Acácio Leite, da Cnasi, vê nisso uma distorção do que deveria ser o papel central do Incra. “O Carlos Guedes fala em ‘governança territorial’, mas esse é um conceito vazio, enquanto a reforma agrária é um conceito científico. A meu ver, é mais um sinal de que não está no horizonte uma reconfiguração da questão agrária no país, que entendemos ser o papel primordial do Incra”, defende.
Para o coordenador do Núcleo Agrário do PT no Congresso, deputado Valmir Assunção, da Bahia, não há conciliação possível com uma política agrária que não atue sobre o processo histórico de concentração da terra. “O que nós, da esquerda política, não temos como conviver e não podemos aceitar, é que um proprietário tenha quatro ou cinco milhões de hectares. É possível que Dilma governe o Brasil distribuindo um punhado de terra, crédito e um pouco de infraestrutura. De 1964 para cá, a concentração da terra continua estabilizada, mesmo tendo assentamento de reforma agrária, mas não é a perspectiva de mudança que a gente deseja”, diz.
Reforma agrária sem prestígio
Para o deputado baiano Valmir Assunção, que também é assentado da reforma agrária e militante histórico do Movimento dos Trabalhadores Rurais Sem Terra (MST), é a política de desconcentração fundiária que está sem prestígio social. “A reforma agrária perdeu apoio popular. Essa bandeira era mais forte quando vivíamos na crise mais aguda, com muito desemprego, momento em que os movimentos sociais, o próprio PT e a CUT [Cenral Única dos Trabalhadores] eram mais fortes na sociedade”, reconhece.
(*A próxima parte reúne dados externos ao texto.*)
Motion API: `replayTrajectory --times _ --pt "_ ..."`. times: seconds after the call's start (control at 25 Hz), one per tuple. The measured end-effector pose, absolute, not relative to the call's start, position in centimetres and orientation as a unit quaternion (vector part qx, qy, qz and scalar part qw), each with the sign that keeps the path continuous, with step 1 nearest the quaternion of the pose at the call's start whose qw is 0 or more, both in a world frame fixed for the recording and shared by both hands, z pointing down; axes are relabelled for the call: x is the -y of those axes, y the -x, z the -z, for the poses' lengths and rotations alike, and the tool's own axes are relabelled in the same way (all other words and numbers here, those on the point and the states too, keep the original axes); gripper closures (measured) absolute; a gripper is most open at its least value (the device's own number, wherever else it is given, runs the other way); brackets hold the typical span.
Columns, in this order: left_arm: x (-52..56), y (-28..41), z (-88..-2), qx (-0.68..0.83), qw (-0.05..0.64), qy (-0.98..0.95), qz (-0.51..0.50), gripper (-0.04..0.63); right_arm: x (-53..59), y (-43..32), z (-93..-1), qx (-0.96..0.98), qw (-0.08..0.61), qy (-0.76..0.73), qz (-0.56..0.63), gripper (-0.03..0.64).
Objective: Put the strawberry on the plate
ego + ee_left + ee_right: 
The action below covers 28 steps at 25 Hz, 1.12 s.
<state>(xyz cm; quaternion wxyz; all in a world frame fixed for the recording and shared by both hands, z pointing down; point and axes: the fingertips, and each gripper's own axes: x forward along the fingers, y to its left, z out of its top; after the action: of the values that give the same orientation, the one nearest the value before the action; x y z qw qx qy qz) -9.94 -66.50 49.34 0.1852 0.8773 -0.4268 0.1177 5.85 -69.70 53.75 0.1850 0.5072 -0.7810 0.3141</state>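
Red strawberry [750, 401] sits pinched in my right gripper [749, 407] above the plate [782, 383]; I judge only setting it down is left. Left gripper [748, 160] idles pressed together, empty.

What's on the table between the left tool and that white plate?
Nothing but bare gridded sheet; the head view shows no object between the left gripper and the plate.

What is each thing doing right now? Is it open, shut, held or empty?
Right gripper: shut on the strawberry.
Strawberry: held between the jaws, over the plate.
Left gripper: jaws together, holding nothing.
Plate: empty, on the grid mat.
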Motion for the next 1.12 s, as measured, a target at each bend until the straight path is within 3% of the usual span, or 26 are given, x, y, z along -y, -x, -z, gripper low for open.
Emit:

Outro aspecto na visão do deputado, que coordena o Núcleo Agrário do PT no Congresso, está diretamente relacionado ao modelo de desenvolvimento econômico aplicado pelo governo. “A impressão que temos é que a Dilma não acredita que a reforma agrária desenvolva o meio rural. É um equívoco. Mesmo que não traga para o governo o superávit para na balança comercial, a reforma agrária traz o que é mais importante: produção de alimentos, soberania alimentar para a população brasileira, autonomia da produção e fortalecimento do mercado interno. Acho que o maior desafio dos movimentos sociais interessados na reforma agrária é buscar uma atualização da sua importância e acumular força política para o próximo ano”, analisa.